PROBLEM TO WORK ON:
An exact transcription of the lines below, from the first through the one containing "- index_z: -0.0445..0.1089", is the only output wanted.

[SUPPLIED MATERIAL Boundary: Start]

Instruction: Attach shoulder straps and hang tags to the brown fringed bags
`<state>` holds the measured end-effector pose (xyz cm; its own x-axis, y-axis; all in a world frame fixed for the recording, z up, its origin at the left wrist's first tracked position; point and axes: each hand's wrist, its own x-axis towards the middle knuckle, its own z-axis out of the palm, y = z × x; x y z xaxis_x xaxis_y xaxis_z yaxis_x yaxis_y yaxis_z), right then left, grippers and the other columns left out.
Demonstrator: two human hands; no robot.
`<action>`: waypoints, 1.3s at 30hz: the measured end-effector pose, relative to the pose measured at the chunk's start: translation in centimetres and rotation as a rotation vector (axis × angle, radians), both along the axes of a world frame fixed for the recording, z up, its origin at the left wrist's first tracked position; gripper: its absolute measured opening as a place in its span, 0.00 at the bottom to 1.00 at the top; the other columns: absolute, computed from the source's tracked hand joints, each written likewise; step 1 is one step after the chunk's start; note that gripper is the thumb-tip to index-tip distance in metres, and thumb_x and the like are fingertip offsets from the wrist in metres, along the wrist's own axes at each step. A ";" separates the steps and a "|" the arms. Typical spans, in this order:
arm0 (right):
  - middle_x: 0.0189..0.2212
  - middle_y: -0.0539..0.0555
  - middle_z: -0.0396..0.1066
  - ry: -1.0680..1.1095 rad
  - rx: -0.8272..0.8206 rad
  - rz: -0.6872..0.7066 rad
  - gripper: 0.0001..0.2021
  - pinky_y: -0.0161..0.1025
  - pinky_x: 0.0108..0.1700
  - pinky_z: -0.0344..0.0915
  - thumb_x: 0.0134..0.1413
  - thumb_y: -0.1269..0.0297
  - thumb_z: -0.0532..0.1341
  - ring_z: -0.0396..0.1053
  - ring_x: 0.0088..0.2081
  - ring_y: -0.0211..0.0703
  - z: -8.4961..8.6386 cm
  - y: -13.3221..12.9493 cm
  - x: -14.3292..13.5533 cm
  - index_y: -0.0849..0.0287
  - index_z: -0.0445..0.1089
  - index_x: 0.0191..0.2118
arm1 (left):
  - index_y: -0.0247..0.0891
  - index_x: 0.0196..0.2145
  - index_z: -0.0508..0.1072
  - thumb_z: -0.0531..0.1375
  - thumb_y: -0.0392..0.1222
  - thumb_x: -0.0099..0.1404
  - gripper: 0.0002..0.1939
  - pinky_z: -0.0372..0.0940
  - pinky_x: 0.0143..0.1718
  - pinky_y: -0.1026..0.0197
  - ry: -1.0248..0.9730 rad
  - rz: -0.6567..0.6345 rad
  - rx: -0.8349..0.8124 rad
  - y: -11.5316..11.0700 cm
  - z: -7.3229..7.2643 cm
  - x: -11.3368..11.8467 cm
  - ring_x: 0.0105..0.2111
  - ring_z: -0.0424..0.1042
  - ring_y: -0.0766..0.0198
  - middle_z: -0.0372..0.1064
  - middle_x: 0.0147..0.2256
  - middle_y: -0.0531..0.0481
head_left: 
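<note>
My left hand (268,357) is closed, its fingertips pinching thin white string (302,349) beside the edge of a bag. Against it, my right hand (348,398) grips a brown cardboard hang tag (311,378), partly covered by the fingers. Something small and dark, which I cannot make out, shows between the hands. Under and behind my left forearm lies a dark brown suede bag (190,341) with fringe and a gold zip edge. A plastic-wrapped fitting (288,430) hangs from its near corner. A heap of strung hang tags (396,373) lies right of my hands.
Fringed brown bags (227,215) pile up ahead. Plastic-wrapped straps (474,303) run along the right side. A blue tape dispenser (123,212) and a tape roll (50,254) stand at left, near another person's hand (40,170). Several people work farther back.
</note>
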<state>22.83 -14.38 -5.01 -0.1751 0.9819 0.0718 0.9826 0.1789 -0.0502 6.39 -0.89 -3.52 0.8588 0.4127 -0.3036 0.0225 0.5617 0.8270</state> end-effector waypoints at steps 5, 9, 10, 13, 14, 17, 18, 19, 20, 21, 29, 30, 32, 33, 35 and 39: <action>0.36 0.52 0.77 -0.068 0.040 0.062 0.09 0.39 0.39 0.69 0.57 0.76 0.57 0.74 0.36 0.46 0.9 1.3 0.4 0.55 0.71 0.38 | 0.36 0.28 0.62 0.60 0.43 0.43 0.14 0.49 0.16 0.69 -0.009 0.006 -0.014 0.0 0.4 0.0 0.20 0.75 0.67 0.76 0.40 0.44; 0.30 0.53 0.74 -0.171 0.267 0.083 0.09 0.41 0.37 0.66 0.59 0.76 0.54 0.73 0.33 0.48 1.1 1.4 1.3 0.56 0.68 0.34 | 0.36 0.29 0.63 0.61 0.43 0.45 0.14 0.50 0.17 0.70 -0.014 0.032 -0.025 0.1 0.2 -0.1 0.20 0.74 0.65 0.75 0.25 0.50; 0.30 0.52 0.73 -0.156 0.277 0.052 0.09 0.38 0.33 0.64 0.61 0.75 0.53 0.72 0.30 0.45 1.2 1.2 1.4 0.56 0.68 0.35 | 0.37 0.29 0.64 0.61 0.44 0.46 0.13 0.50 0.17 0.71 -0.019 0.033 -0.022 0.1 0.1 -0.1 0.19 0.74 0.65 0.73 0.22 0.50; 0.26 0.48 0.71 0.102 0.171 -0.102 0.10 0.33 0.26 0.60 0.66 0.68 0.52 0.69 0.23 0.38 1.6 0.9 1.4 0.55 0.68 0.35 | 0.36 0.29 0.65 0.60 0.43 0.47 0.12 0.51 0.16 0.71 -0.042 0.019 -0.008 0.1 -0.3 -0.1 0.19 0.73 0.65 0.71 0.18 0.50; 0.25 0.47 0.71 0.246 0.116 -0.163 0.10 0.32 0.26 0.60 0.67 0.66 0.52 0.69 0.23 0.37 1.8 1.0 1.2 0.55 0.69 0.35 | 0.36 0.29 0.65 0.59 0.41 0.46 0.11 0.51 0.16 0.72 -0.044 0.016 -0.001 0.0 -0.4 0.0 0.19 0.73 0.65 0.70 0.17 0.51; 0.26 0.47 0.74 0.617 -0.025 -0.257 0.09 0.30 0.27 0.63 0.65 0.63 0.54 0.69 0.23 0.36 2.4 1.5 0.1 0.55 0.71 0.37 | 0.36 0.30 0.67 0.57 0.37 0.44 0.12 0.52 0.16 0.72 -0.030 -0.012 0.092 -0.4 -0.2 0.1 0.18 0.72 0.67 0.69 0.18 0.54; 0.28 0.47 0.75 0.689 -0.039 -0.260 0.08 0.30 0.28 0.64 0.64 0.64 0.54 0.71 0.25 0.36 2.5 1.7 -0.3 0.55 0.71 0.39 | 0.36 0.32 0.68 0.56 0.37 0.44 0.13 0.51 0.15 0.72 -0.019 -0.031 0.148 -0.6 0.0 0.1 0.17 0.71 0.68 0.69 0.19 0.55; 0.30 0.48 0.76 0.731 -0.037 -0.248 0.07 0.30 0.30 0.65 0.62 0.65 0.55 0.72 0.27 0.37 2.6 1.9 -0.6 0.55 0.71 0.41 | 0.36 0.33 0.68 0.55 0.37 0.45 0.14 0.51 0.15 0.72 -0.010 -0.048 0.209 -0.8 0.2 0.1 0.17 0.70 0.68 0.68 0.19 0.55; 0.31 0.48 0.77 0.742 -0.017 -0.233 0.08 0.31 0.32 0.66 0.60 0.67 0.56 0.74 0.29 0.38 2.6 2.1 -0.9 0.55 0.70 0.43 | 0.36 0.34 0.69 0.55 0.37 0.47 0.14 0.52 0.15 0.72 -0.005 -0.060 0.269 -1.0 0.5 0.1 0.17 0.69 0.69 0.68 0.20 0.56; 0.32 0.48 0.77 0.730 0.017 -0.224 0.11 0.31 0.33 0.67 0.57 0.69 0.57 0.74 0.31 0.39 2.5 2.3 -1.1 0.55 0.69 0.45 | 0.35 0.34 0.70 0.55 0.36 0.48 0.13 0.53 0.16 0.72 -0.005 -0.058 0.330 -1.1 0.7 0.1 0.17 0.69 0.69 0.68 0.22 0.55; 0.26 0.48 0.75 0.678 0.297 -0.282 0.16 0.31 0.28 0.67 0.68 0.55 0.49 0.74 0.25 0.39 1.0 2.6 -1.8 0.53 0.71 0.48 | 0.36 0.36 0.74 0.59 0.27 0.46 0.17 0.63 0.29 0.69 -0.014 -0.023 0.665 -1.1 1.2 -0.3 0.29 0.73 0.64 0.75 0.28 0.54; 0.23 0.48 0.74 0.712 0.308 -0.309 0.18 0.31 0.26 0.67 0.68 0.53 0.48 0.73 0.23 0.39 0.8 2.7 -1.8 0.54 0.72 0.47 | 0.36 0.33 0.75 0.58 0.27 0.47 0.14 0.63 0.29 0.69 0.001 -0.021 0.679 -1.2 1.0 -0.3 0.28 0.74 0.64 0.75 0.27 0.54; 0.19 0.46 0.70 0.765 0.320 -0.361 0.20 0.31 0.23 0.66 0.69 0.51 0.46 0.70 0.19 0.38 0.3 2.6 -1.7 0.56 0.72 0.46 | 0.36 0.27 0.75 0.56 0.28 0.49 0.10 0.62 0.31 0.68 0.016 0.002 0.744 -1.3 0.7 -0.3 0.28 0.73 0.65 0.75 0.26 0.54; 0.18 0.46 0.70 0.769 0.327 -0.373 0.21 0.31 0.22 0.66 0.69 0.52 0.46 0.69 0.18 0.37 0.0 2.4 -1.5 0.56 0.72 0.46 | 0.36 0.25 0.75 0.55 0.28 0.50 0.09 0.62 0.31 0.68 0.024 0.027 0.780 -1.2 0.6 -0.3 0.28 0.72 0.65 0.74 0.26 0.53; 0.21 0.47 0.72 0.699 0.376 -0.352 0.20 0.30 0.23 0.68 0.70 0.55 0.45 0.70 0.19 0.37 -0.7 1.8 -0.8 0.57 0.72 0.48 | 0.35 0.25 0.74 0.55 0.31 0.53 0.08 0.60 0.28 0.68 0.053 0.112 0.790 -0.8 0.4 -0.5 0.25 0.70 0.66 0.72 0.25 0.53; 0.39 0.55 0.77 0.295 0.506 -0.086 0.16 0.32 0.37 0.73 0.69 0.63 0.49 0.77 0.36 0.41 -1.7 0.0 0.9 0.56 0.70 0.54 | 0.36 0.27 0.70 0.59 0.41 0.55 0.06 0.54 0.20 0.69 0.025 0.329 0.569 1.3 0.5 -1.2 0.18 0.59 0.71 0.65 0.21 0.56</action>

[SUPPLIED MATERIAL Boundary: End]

REPLY TO THE EXERCISE:
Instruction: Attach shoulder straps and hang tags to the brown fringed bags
`<state>` holds the measured end-effector pose (xyz cm; its own x-axis, y-axis; all in a world frame fixed for the recording, z up, its origin at the left wrist's first tracked position; point and axes: each hand's wrist, its own x-axis towards the middle knuckle, its own z-axis out of the palm, y = z × x; x y z xaxis_x xaxis_y xaxis_z yaxis_x yaxis_y yaxis_z), right then left, grippers and the other columns left out.
Demonstrator: two human hands; no robot.
`<action>`: waypoints, 1.3s at 30hz: the measured end-effector pose, relative to the pose measured at the chunk's start: translation in centimetres and rotation as a rotation vector (axis × angle, radians), both along the axes of a world frame fixed for the recording, z up, its origin at the left wrist's first tracked position; gripper: its absolute measured opening as a place in its span, 0.00 at the bottom to 1.00 at the top; the other columns: absolute, computed from the source's tracked hand joints, each written likewise; step 1 is one step after the chunk's start; note that gripper is the thumb-tip to index-tip distance in metres, and thumb_x and the like are fingertip offsets from the wrist in metres, along the wrist's own axes at each step. A ";" separates the steps and a "|" the arms. Typical spans, in this order:
arm0 (right):
  - middle_x: 0.0189..0.2212
  - middle_y: -0.0539..0.0555
  - middle_z: -0.0396..0.1066
  - ry: -1.0680..1.1095 rad
  - rx: -0.8272..0.8206 rad
  - rz: -0.6872..0.7066 rad
  - gripper: 0.0001..0.2021
  - pinky_y: -0.0161..0.1025
  - pinky_x: 0.0108..0.1700
  - pinky_z: -0.0344..0.0915
  - thumb_x: 0.0134..0.1413
  - thumb_y: -0.1269..0.0297
  - thumb_z: -0.0532..0.1341
  - ring_z: -0.0396..0.1053
  - ring_x: 0.0088..0.2081
  - ring_y: -0.0211..0.0703
  - z: -8.4961..8.6386 cm
  - y: -13.3221..12.9493 cm
  - x: -14.3292..13.5533 cm
  - index_y: -0.0849..0.0287
  - index_z: -0.0445..0.1089

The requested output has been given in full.